Aflatoxin -- This mycotoxin may present as a food contaminant. It is produced by the mould Aspergillus, which may grow on legumes (peanuts) and grains (corn). Testing for Aspergillus is routine in the U.S.A. (exposure to ultraviolet light will expose the fungus) and batches of grain that contain the mould are destroyed. Additionally, there are strict import requirements which reduce the incidence of aflatoxin toxicity. The toxicity was discovered when turkeys were fed forage that had been infected with Aspergillus and later developed liver tumours. The toxicity presents as both hepatoxicity (liver failure) and liver cancer. Mechanistically, both effects are thought to be mediated by an epoxide intermediary. Another example of "natural" foods that may be more toxic than processed is the case where peanut butter that had not been processed (the peanuts were not treated with a fungicide) was contaminated with aflatoxin, which resulted in hepatoxicity.
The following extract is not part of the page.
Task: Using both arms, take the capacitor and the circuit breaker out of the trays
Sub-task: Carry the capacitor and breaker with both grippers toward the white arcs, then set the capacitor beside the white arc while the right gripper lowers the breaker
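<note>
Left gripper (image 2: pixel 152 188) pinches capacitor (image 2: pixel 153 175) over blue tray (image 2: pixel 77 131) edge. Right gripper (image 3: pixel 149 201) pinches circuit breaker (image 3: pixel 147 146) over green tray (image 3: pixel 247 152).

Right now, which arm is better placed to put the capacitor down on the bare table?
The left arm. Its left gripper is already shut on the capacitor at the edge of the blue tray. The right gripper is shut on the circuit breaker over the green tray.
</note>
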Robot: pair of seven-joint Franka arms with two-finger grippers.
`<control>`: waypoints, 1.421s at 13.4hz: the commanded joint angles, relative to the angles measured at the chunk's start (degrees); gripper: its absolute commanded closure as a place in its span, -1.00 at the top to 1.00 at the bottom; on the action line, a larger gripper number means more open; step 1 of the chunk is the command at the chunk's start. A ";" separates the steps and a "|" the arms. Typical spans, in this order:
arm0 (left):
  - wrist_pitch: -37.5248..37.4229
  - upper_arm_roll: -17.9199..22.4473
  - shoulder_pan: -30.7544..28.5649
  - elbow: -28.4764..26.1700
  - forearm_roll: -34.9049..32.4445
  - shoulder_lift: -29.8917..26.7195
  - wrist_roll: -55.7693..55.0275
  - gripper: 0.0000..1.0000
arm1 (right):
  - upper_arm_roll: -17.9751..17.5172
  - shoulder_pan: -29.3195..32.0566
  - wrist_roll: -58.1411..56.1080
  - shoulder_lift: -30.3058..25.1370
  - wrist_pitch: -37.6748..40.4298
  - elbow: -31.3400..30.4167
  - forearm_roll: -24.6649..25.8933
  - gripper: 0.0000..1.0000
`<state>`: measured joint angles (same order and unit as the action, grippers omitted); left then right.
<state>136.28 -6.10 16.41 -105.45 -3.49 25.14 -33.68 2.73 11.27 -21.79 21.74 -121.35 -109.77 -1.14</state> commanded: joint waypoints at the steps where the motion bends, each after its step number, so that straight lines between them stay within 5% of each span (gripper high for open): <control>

Case Study, The Spanish Oil Syndrome -- This food contamination incident is a classic case involving widespread toxicity to a contaminated food product. It occurred in 1981 around Madrid, Spain and affected over 20,000 persons with at least 351 deaths. The cases presented acutely with transient, severe pulmonary œdema, exanthema, and eosinophilia (there was a two-week latency before the onset of these symptoms, but this was not discovered until the causative agent was identified). The patients then demonstrated a second, chronic phase of toxicity that presented with muscle atrophy, skin lesions, weight loss, and vasculitis. The chain of events appears to be that rapeseed (canola) oil was imported into Spain. As prescribed by Spanish law, it was adulterated with aniline and therefore was not suitable for consumption as a food. It was then refined and sold as cooking oil (apparently a common practice with adulterated oils -- heretofore performed with no adverse reactions). However, separate batches were refined and processed differently and also were diluted with different oils. The exact contaminant and/or process that resulted in toxicant formation was never identified (the processes employed could not be duplicated) nor could the toxicity be reproduced in the laboratory. The exact causative agent is still not know, nor will it probably ever be identified. This case illustrates the importance of standard operating procedures for handling and processing foods and toxicity testing of ALL additives and end products.
Two additional cases of food contamination involve the use of mercurial fungicides to preserve grains that were used as food sources for livestock
Additionally, in 1969, a family in New Mexico used mercury-based fungicides on their grain, which was fed to pigs, which were eaten by the family. Three of the ten children exhibited signs of CNS toxicity and one child was exposed in utero, resulting in cerebral palsy.